I haven’t written in awhile, today just seems like a day that I should write though. I’m not really sure what is possessing me to decide that after months of hiatus today is the day I should write something but it is. My life has been crazy the past little while, and sure it drives me insane a lot of the time and has been the cause of many tears lately but I kind of have accepted my life to be this beautiful madness. This constantly running around, living off of coffee, still having a smile on my face kind of life. I have seven more months of my undergrad left. Seven more months until I leave school and forget the only thing I’ve known in my life. I’m terrified, and at the same time relieved. I don’t know how much longer I can live my life giving this much on a daily basis.

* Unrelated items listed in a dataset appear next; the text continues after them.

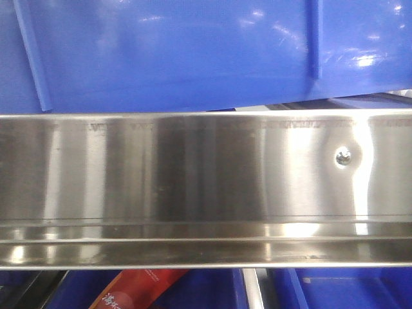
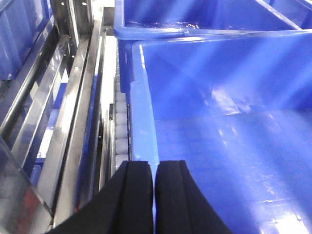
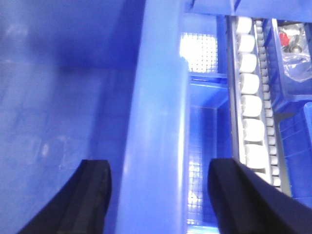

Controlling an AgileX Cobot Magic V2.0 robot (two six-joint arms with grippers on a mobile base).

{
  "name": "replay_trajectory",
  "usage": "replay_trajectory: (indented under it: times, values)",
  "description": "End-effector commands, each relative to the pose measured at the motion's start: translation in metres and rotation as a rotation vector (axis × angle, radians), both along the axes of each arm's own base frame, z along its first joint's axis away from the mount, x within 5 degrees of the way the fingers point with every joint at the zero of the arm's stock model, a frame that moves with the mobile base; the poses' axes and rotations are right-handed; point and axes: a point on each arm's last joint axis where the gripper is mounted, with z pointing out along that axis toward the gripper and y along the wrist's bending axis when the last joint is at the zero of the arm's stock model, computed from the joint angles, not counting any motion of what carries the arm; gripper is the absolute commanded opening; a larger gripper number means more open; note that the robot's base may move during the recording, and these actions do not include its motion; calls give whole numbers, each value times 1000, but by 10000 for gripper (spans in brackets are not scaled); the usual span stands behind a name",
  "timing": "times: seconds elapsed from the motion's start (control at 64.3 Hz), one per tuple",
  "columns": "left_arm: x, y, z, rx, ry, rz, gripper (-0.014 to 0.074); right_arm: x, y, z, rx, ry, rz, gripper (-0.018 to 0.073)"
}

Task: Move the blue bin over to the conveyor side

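Note:
The blue bin fills the top of the front view with its glossy wall. In the left wrist view its inside spreads to the right, and its pale rim runs up from my left gripper. That gripper is shut, with only a thin blue sliver between its black fingers. It sits over the rim, and I cannot tell whether it touches. My right gripper is open and straddles the bin's rim, one finger inside the bin and one outside. The conveyor is out of view.
A brushed-steel rail with a screw crosses the front view, with a red packet and blue bins below. Another blue bin stands behind. White rollers run beside the bin, steel rails on its left.

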Motion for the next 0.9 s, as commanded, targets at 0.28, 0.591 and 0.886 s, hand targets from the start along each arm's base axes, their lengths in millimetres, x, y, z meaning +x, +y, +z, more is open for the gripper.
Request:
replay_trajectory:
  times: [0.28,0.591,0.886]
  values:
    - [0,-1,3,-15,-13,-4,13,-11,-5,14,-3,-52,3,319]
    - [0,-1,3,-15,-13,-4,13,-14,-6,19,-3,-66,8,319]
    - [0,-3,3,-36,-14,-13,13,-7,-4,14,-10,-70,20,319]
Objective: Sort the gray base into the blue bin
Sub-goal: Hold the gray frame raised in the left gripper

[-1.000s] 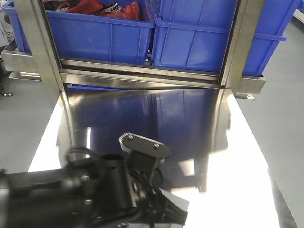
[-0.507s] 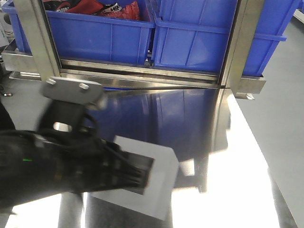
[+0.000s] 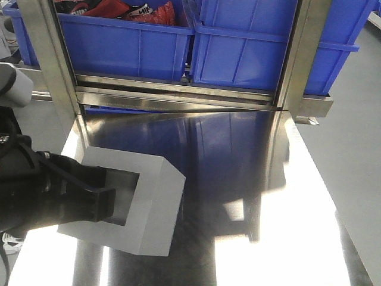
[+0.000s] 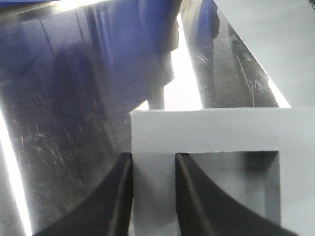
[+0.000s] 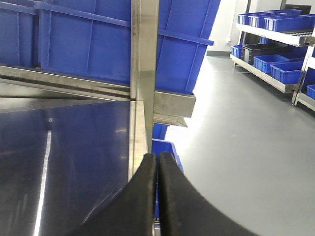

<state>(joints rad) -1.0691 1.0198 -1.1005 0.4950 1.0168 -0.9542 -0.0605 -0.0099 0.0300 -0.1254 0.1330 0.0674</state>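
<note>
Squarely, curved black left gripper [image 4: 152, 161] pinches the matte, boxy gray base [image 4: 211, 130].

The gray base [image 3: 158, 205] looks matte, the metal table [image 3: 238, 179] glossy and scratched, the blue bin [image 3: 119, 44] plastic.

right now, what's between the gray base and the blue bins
Front view: only bare shiny tabletop, then the steel rail, separates the gray base from the blue bins.
</note>
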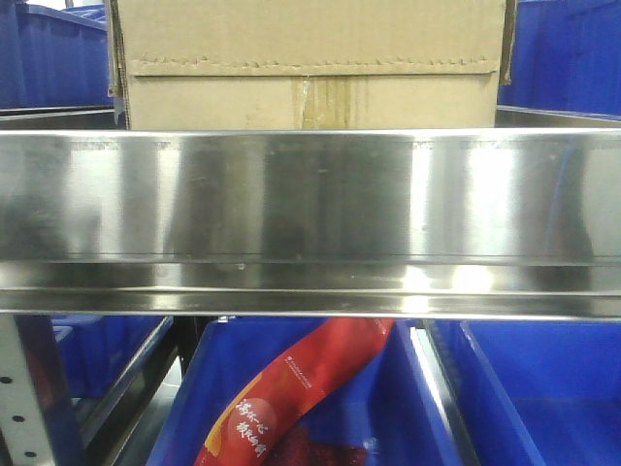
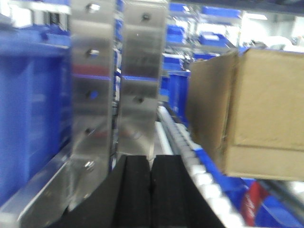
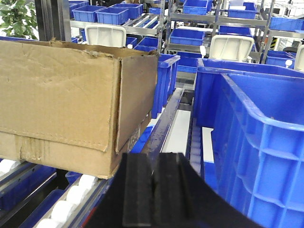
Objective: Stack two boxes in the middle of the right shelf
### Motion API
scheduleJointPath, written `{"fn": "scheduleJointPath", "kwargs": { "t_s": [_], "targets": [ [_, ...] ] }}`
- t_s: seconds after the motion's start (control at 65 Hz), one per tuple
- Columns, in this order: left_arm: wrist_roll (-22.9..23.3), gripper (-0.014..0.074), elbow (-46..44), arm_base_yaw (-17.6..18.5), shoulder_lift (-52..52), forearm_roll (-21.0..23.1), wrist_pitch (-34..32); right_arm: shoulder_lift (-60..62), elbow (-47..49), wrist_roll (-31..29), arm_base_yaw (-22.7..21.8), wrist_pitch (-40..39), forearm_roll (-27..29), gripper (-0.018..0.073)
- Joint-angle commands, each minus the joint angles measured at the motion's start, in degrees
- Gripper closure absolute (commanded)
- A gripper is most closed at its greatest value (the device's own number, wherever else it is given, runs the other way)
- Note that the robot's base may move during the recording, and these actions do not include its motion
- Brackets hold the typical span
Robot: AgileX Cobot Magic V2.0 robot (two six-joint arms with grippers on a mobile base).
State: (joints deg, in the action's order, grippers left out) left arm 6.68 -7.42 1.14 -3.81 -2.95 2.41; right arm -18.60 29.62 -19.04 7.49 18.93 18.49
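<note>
- The cardboard carton (image 1: 310, 68) rests on the shelf (image 1: 310, 209); its top is cropped and the lip hides its base.
- Left gripper (image 2: 151, 190) and right gripper (image 3: 153, 190) are both pressed closed, empty.
- No second box can be made out.

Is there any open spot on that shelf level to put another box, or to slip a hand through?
The top of the tan cardboard carton looks bare. Beside it runs a narrow gap of white rollers and rail before the big blue plastic bin; a hand might pass, not a box. Toward the steel uprights it is crowded. Both grippers, left and right, are shut.

Front view close on shelf (image 1: 310, 204), wrist views flanking carton (image 3: 71, 104)
</note>
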Motion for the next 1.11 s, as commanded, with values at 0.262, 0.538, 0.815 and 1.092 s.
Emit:
{"fn": "scheduleJointPath", "kwargs": {
  "t_s": [0.262, 0.538, 0.815, 1.092],
  "targets": [
    [-0.22, 0.0708, 7.42, -0.68, 3.81, 0.29, -3.94, 0.43, -0.05, -0.50, -0.39, -1.24, -0.66, 0.0713],
    [-0.22, 0.0708, 7.42, -0.68, 3.81, 0.29, -3.94, 0.43, -0.05, -0.50, -0.39, -1.24, -0.66, 0.0713],
    [-0.22, 0.0708, 7.42, -0.68, 3.81, 0.29, -3.94, 0.43, -0.05, -0.50, -0.39, -1.24, -0.66, 0.0713],
    [-0.22, 0.0708, 7.42, -0.68, 3.81, 0.29, -3.94, 0.42, -0.55, 0.86, -0.39, -1.36, -4.84, 0.0713]
  ]
}}
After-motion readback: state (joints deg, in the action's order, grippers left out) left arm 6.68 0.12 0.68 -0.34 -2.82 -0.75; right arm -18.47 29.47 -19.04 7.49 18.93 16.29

As of October 18th, I still don’t have a placement for the winter semester. I’ve applied to a couple, with crossed fingers and high hopes. I haven’t received a “yes we take placements” or “your resume looks great yet” but I’m just taking it as a sign that maybe placement isn’t something that I should be doing with everything else on my plate. Would I be able to give to my school community to the same degree I am now if I had a placement? My parents have been nothing short of amazing with the whole “finding a placement around home” thing. They’ve agreed to pick me up from school and take me home and lend me a car to get anywhere I can to get experience in my field. I want the real life experience, but really if I don’t get it this year it’s not the end of the world. Some things I’m learning I need to take a deep breath and let go of.
I’m starting to realize that life doesn’t end after university it’s just beginning. I think it’s been a hard lesson to learn though. With the discussions of grad school amongst my peers and me wanting to cry that I’ll never have the grades or money to go. I regret not taking any research positions while I was at school, but my university experience has been great. I have had so many contributions on campus that I feel like a lot of people don’t get to experience. Hell, I’m a president of a club. Five years ago if you told me I’d be in my final year of university doing all that I do I would of called you a liar. I’m happy things have turned out the way they have.
The only thing I’m regretting is not having more time for friends and family this year. I know I’ve been the worst friend possible to a lot of you, but I promise I’m always here when you need me. I’m curious how many of you will have gotten sick of me by the time this is all over.
Anyways, I should really get back to some homework. I’d like to update this more, and promise you all it’ll happen but it may happen it may not. We’ll just have to see how my schedule plays out.